Having lived in the US for over 3 years now it is fair to say that finding fellow Premier League fans is not always easy, less still when it comes to finding fellow Tottenham Hotspur fans. During my 6 months in Hartford, CT however I met Michael Giuffrida from Southington, a fellow Spurs fan and not only that, someone who took his support for the club very seriously indeed. We were speaking last week about the side’s progress and I asked Michael if he thought that spurs have shown that not signing players in a transfer window is really the end of the world as many believe?

Look Where We Are

Spurs have had their second best ever start to the Premier League, currently sitting in third position behind Liverpool and Manchester City, they are in the Quarter Finals of the Caribao Cup and they have reached the last 16 of the Champions League. All of the gloom merchants who thought that Spurs should have invested can now look at the performance so far and they can see just how wrong they were.

Obsession

Ever since the transfer windows were created there has been an obsession by clubs to spend money and but players, whether they need them or not. This is the same in many walks of life, if a store were only open for 1 day per week rather than all week round, you would more than likely buy more than you needed, for fear of it being closed for the week. This is how the transfer window operates and clubs now feel the need to panic buy whilst they can. Fans also have an obsession with fresh blood coming into the side and whilst we would all love to unearth some buried treasure, it simply isn’t always the best way to approach things.

Progress

Mauricio Pochettino has been rightly lauded for the way that he uses young players in his teams and how he works on developing the younger players that make the grade. What too many teams do however is fail to have the patience to let a youngster shine through and instead look for instant success with a new signing.
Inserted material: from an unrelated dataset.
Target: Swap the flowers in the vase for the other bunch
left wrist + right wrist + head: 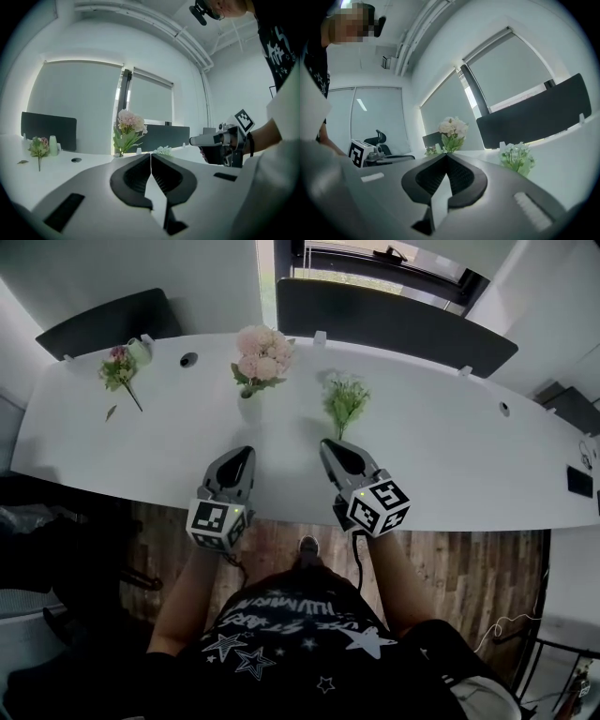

Take Manchester United for example, a team desperately in need of better defenders, they splashed out a huge amount on Fred, an attacking midfielder who instantly jumped ahead of youngsters who could do a better job than the big money player. Spurs decided to invest in the players that they already have, to give the likes of Skipp, Winks and Walker-Peters the chance to shine, without the pressure of being replaced by a big money signing.

Long Season

Spurs aren’t in the clear just yet and unless they strengthen the squad ever so slightly in January they may find that they have issues later in the season. Playing on 4 fronts like Spurs are can mean almost 60 games per season, which will leave the stars needing rest, assuming Spurs get lucky with injuries or strengthen in January, not buying anyone in the summer may have been a masterstroke.